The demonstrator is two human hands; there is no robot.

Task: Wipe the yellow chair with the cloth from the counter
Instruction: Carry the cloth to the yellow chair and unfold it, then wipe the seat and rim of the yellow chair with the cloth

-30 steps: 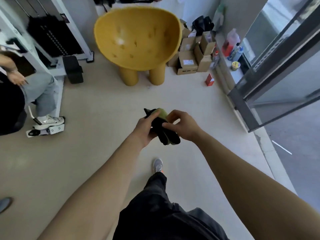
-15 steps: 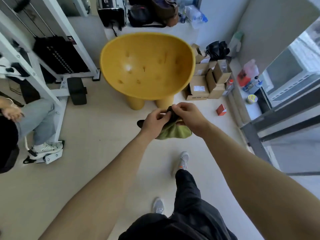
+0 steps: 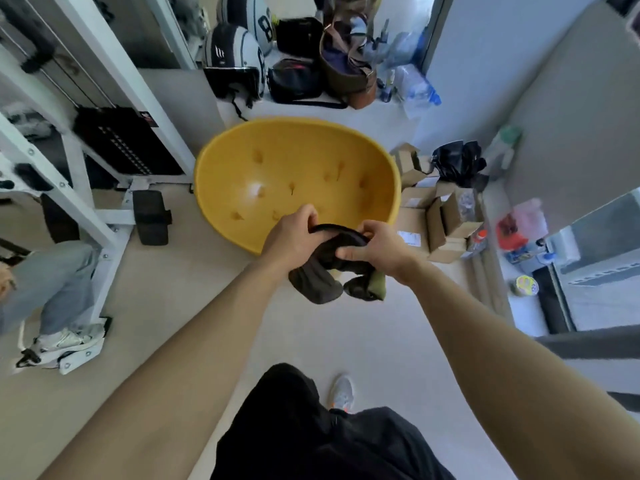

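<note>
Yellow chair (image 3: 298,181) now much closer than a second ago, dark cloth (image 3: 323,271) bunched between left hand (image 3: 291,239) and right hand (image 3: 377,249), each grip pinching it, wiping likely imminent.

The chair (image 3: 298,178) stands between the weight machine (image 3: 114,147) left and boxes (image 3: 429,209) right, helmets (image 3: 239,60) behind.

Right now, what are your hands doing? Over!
Left hand and right hand both gripping cloth. Yellow chair just ahead, unwiped. Nothing in the way.
</note>
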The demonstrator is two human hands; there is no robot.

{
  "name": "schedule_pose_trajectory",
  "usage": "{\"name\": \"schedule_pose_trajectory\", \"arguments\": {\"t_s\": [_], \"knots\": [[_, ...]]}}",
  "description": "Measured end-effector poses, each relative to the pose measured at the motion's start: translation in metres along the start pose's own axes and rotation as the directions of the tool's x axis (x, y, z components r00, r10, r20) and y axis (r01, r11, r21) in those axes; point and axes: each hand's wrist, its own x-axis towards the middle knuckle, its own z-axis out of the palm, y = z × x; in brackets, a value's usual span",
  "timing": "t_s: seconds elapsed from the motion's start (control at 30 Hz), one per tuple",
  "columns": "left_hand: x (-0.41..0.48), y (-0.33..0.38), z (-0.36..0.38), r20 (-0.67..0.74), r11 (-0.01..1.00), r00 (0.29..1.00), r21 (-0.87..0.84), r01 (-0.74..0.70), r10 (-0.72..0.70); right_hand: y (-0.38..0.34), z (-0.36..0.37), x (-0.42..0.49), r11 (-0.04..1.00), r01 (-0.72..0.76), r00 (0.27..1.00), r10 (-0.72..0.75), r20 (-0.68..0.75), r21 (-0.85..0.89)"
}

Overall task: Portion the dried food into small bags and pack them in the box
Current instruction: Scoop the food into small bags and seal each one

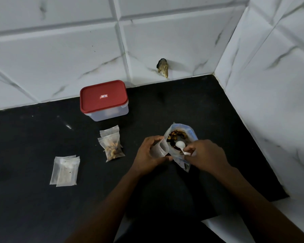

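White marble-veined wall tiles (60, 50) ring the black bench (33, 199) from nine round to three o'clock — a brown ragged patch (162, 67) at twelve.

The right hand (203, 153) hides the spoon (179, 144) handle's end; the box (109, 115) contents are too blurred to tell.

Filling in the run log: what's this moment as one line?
step: scooping | left hand: holds small bag open | right hand: holds spoon at food pouch mouth | box: lidded | filled bag: on counter
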Motion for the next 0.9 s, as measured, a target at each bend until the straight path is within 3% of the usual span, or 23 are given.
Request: {"name": "schedule_pose_trajectory", "arguments": {"t_s": [0.2, 0.4, 0.53, 0.73, 0.9], "knots": [[0.019, 0.01, -0.003, 0.144, 0.995, 0.989, 0.102, 0.018, -0.033, 0.013, 0.003, -0.001, 0.986, 0.076, 0.956, -0.03, -0.293, 0.147], [0.031, 0.019, 0.002, 0.176, 0.98, 0.983, 0.201, 0.017, -0.053, 0.012, 0.013, 0.013, 0.973, 0.194, 0.942, -0.149, -0.3, 0.128], [0.025, 0.019, 0.004, 0.138, 0.989, 0.99, 0.15, -0.005, -0.016, 0.013, 0.022, 0.017, 0.97, 0.231, 0.906, -0.185, -0.381, 0.077], [0.017, 0.018, 0.008, 0.108, 1.0, 0.994, -0.004, -0.009, 0.009, 0.017, 0.025, 0.016, 0.94, 0.319, 0.786, -0.336, -0.518, -0.125], [0.019, 0.02, 0.007, 0.133, 0.998, 0.991, -0.06, -0.002, 0.01, 0.016, 0.026, 0.025, 0.931, 0.31, 0.804, -0.366, -0.469, -0.195]]}}
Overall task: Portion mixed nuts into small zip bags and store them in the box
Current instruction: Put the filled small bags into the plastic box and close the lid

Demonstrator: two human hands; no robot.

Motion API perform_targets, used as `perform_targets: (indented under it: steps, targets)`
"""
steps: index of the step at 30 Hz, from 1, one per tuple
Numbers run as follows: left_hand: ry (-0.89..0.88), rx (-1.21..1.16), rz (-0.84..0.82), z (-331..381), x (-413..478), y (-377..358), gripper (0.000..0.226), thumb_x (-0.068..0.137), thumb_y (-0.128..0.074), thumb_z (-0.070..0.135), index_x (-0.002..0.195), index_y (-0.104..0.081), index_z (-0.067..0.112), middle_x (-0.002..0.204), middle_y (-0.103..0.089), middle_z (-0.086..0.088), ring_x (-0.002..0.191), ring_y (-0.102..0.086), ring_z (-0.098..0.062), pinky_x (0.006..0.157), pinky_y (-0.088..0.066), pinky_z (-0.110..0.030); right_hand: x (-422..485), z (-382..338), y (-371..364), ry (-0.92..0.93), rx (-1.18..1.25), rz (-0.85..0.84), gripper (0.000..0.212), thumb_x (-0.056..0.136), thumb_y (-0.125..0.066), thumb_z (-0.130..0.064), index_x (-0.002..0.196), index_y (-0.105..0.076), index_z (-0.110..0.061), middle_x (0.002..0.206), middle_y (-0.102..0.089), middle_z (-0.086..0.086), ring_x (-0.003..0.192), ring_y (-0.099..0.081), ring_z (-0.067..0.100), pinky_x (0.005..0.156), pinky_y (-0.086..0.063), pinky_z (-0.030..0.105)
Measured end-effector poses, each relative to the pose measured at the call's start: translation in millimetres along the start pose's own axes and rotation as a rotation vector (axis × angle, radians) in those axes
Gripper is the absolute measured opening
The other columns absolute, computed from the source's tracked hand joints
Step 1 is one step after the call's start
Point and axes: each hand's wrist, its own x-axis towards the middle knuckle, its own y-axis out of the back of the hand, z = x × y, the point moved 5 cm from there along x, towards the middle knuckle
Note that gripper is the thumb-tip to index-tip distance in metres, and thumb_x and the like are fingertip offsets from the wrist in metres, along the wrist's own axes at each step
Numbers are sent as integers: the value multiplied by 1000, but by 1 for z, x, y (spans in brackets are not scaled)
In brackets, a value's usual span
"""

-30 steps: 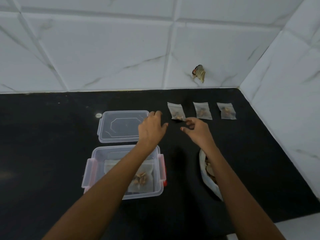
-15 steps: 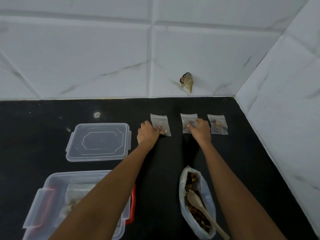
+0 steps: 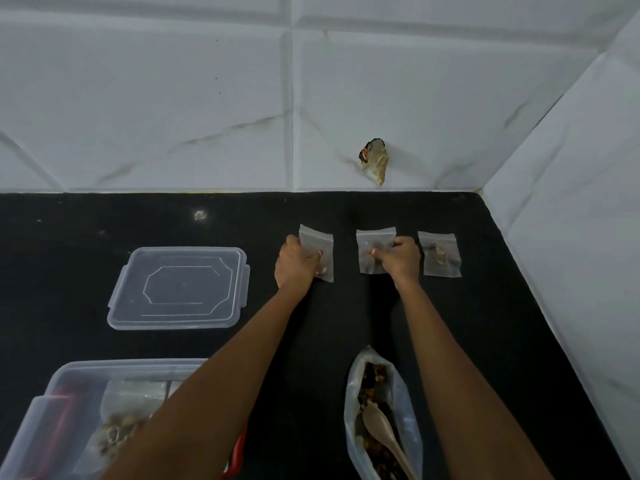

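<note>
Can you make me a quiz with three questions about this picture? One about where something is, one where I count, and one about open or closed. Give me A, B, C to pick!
1. Where is the pale wooden spoon?
A. on the floor
B. inside the big clear bag of mixed nuts
C. in a cup

2. How many small clear zip bags lie in a row on the black counter?
A. five
B. two
C. three

3. How is the clear plastic box?
A. open, its clear plastic lid flat on the counter apart from it
B. shut with the lid on
C. upside down

Answers:
B, the spoon's bowl rests on the nuts in the bag.
C, the left hand grips one, the right hand grips the next, and the third lies untouched.
A, filled bags show inside the box with nothing covering them.
</note>
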Motion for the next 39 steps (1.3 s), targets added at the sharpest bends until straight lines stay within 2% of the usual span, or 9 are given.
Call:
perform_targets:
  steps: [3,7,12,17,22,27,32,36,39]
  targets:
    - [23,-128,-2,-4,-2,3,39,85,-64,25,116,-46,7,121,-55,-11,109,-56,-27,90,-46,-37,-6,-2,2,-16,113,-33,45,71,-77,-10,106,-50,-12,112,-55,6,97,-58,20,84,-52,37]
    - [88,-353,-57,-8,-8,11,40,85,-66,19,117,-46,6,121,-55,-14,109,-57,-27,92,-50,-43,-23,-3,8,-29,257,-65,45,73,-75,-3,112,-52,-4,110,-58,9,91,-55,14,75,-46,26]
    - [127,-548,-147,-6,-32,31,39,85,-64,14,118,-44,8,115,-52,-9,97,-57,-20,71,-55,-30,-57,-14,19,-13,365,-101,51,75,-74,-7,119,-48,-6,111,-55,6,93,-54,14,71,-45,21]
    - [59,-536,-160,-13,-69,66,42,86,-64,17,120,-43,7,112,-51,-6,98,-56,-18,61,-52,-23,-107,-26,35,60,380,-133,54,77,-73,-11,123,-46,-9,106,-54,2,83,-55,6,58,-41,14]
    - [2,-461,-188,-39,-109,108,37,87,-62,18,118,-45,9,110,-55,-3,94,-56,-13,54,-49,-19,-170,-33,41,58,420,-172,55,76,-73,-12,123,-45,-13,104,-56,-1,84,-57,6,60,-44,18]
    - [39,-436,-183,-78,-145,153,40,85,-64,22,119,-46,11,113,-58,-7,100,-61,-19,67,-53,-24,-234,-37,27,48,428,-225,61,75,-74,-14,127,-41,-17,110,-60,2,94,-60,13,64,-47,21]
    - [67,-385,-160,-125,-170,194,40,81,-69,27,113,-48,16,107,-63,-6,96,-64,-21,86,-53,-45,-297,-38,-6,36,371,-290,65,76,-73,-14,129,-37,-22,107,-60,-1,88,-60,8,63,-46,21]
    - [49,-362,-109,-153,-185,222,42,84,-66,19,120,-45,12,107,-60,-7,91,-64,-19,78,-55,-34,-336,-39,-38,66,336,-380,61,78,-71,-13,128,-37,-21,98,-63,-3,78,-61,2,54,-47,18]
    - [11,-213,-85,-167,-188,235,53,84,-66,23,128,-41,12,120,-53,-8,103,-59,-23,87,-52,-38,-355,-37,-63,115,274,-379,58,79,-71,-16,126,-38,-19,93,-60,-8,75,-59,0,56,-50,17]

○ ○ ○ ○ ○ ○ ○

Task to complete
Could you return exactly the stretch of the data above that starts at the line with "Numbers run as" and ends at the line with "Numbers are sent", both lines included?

Problem solution
Numbers run as follows: left_hand: ry (-0.89..0.88), rx (-1.21..1.16), rz (-0.84..0.82), z (-331..381), x (-413..478), y (-377..358), gripper (0.000..0.226), thumb_x (-0.068..0.137), thumb_y (-0.128..0.074), thumb_z (-0.070..0.135), index_x (-0.002..0.195), index_y (-0.104..0.081), index_z (-0.067..0.112), middle_x (-0.002..0.204), middle_y (-0.103..0.089), middle_z (-0.086..0.088), ring_x (-0.002..0.191), ring_y (-0.102..0.086), ring_z (-0.098..0.062), pinky_x (0.006..0.157), pinky_y (-0.088..0.066), pinky_z (-0.110..0.030); right_hand: x (-422..485), z (-382..338), y (-371..364), ry (-0.92..0.93), rx (-1.18..1.25), rz (-0.85..0.84), gripper (0.000..0.212), thumb_x (-0.056..0.136), thumb_y (-0.125..0.066), thumb_z (-0.130..0.064), index_x (-0.002..0.196), index_y (-0.105..0.076), index_z (-0.110..0.061), middle_x (0.002..0.206), middle_y (-0.102..0.089), middle_z (-0.086..0.086), ring_x (-0.003..0.192), ring_y (-0.099..0.081), ring_z (-0.067..0.100), pinky_x (0.005..0.156), pinky_y (-0.086..0.063), pinky_z (-0.030..0.105)
Measured end-effector poses, each relative to the pose measured at the call's start: translation in millimetres along the start pose's own axes and rotation as a rotation vector (axis × angle, radians) in those axes
Gripper is the absolute measured opening
The other columns absolute, computed from the source's tracked hand joints
Step 1 is one step after the call's start
Point and axes: each hand's wrist, its own x-axis towards the middle knuckle, its own y-axis out of the back of the hand, z = x × y, the point moved 5 cm from there along x, towards the middle knuckle
Note that gripper is the thumb-tip to index-tip distance in metres, and thumb_x and the like are fingertip offsets from the wrist in metres, along the wrist's own axes at each step
Numbers are sent as integers: the value multiplied by 1000, but by 1 for z, x, y (spans in brackets are not scaled)

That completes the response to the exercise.